The great forest towered to either side and its arching branches soon closed out the worst of the rain. The deluge exploded against the canopy high above and its remnants cascaded earthward in waves of heavy mist and fat droplets.
“The savages made this trail so we will not get far upon it! Whether we are exhausted or not we must make our own. When the rain extinguishes the fires, they will follow,” Van Resen said staggering beside the ranger. “And if for some reason they do not, the yurt is still a great distance and predators lie in wait upon the jungle passes—I am at a loss...”
Captain Seward paced along, holding the unconscious governess in his arms. He’d been worried despite his weariness, watching the cool rain wash the blood from her pale face as the lightning flickered above.
He hoisted the woman and pressed her cheek to his. “She’s freezin
g, Doc,”
“Cold?” Van Resen grunted, closing with Seward in the dark. His trembling hands slid over the governess’ face and neck, and then slipped beneath the collar of her blouse.
“What is it?” the old ranger asked, as the scientist worked blindly.
“I feel no wounds here, thank God. Thank God! She must hold,” the scientist said, as he hurried forward again, casting nervous glances back the way they’d come. All of the freed slaves had salvaged a weapon during the fight, but of the castaways only the scientist and the ranger had taken knives from the dead.

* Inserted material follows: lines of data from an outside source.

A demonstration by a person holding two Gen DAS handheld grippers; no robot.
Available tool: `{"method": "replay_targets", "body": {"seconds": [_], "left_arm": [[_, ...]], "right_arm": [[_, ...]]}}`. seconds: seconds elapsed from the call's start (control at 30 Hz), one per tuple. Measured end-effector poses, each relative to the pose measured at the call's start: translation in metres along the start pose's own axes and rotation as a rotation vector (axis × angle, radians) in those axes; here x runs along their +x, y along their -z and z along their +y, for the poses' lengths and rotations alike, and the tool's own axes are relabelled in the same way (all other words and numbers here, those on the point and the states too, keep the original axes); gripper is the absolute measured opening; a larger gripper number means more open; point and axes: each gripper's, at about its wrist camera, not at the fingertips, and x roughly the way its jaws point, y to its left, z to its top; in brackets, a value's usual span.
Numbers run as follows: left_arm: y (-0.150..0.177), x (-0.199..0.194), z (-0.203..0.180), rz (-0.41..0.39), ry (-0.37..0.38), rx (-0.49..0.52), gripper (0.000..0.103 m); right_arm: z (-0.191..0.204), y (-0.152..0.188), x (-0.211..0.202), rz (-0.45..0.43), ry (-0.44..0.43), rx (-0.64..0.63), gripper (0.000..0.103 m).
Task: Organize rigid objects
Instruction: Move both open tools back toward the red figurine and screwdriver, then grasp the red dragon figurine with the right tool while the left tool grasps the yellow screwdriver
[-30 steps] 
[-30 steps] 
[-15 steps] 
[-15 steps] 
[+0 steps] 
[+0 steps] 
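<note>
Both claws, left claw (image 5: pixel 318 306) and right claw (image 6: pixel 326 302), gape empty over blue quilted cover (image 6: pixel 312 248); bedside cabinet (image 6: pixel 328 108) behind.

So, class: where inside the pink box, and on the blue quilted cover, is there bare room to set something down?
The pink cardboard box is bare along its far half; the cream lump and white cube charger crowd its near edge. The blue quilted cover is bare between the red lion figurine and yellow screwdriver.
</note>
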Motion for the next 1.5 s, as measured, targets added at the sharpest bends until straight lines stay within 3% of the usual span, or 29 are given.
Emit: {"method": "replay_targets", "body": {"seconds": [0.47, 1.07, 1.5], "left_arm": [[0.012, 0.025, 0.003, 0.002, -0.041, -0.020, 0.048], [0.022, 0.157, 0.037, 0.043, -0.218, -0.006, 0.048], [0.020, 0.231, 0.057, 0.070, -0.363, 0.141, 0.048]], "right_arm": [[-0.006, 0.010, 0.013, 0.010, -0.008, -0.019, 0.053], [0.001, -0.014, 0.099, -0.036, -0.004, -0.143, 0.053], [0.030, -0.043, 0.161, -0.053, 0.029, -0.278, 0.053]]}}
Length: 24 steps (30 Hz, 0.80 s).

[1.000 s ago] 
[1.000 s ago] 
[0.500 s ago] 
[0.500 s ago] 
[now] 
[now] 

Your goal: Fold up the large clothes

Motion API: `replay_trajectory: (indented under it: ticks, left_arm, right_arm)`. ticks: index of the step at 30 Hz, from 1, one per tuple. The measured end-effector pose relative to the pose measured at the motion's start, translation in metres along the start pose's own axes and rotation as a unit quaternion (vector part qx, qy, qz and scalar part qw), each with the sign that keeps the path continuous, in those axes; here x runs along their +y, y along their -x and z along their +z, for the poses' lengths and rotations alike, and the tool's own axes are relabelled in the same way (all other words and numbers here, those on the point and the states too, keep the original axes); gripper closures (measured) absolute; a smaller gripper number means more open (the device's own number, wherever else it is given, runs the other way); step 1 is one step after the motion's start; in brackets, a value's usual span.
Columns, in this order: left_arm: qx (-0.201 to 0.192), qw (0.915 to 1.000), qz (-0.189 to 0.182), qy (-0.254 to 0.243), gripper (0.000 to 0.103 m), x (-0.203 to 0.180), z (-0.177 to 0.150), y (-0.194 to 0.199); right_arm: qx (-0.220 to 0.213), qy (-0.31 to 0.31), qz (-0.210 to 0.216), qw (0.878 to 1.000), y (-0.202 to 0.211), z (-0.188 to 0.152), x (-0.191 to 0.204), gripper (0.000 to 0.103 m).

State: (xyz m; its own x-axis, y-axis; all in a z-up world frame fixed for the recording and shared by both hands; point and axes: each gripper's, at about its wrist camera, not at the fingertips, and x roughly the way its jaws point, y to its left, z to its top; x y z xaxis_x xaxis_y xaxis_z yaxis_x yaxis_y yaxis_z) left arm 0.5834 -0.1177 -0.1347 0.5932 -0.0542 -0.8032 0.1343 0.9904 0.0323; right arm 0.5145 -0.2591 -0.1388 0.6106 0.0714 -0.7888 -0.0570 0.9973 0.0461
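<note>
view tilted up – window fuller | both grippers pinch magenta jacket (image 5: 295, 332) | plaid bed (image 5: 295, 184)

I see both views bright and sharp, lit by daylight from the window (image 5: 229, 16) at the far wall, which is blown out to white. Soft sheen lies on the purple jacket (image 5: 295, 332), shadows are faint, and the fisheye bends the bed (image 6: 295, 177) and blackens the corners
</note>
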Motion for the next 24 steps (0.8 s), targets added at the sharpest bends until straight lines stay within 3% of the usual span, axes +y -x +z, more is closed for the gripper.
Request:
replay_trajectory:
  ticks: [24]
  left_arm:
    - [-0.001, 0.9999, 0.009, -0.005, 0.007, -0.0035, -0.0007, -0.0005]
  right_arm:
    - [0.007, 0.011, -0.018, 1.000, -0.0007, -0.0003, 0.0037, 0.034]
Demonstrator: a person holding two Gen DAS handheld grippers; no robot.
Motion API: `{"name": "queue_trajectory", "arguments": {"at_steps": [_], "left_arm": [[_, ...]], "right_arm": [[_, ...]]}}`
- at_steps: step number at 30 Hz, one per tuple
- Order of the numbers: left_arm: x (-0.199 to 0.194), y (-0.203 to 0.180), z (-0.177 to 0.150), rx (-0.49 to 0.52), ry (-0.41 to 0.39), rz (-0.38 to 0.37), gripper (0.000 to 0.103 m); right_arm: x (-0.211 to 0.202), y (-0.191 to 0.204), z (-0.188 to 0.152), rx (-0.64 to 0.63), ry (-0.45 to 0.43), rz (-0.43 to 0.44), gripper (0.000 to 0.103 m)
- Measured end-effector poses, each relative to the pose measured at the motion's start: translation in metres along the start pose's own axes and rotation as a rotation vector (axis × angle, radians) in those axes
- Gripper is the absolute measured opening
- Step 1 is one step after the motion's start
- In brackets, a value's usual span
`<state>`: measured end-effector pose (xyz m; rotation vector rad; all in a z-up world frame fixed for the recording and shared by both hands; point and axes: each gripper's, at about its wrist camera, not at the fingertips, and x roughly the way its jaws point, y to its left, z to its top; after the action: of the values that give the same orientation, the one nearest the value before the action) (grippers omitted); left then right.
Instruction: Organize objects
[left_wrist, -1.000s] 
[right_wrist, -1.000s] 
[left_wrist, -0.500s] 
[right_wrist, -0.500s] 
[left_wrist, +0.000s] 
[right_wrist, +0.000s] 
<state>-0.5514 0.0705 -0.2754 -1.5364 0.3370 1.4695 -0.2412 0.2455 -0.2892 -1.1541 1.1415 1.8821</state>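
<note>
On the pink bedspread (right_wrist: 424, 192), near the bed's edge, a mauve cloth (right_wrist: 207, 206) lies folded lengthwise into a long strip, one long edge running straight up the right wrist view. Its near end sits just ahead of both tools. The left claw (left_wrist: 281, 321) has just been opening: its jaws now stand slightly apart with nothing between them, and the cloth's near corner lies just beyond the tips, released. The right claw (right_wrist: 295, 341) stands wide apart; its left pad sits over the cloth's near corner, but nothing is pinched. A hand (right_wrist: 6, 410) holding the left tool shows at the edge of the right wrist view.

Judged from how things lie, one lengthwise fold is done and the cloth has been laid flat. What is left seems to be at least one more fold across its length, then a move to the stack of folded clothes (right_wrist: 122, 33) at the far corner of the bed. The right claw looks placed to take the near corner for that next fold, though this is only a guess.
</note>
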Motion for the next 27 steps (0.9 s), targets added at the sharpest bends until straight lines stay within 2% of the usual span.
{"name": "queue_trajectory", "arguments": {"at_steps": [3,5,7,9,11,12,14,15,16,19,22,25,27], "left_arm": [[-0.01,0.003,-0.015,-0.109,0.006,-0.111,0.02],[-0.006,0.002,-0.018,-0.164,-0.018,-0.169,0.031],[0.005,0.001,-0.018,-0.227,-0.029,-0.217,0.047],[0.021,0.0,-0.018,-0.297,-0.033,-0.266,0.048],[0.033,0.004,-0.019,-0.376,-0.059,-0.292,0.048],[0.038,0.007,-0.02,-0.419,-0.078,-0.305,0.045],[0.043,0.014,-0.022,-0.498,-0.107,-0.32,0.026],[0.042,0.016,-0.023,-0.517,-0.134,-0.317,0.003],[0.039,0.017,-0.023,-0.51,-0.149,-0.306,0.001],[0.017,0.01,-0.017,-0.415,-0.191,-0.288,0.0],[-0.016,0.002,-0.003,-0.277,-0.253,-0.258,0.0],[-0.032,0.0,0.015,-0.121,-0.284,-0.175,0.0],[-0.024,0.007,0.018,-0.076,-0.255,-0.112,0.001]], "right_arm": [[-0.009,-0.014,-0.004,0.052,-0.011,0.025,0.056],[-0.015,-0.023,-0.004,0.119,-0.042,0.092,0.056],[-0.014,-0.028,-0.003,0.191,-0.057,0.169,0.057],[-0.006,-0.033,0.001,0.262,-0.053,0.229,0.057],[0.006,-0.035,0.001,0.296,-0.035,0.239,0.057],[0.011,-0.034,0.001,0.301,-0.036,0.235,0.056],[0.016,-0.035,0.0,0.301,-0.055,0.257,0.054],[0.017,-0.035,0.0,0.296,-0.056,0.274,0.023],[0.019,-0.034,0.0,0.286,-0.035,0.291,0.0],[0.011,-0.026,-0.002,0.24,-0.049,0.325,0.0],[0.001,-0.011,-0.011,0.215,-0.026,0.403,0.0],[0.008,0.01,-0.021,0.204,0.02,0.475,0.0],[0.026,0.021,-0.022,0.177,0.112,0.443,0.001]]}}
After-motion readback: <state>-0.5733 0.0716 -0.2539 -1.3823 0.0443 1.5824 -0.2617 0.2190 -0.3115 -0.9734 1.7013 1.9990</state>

“That warrior woman is no small blessing,” Seward said, lifting his head to peer through the downpour. She walked some distance ahead. “God, I’d like to have had a troop of gals like her!”
They had barely managed a quarter mile before drums began to roll behind them, and little farther when arrows hurtled in from the rear.
Gazda sprinted out of the murk, appearing suddenly from the constant falling mist like a ghost; the cold rain had washed the mud and blood from his pale skin.
The wild man fell into a lurching half-crouched walk beside the ranger, while reaching out with a muddy hand to touch Miss James’ clammy forehead where it rested in the crook of the big man’s arm.
He hooted worriedly, and then barked coarsely, his eyes blazing up like flame as he tried to pull the governess from Seward’s grasp. The big Texan growled, and tried to heave away but on the slippery footing the pair of them went down, and in the jumble Van Resen lost his balance and dropped at Miss James’ side.
“Go on! I’ve got her...” Seward warned the wild man, but it was clear that Gazda meant no harm. He pressed his scarlet lips to the governess’ cold face, and sniffed at the clotting blood in her sodden hair.
The rest of the group had continued on ahead with Harkon in the lead. She carried her son upon her back, while the others followed close behind. Mrs. Quarrie had returned to consciousness and insisted on stumbling along under her own steam for a time. Her husband and Jacob Raines shepherded her to either side and kept the woman near the gathering of freed slaves.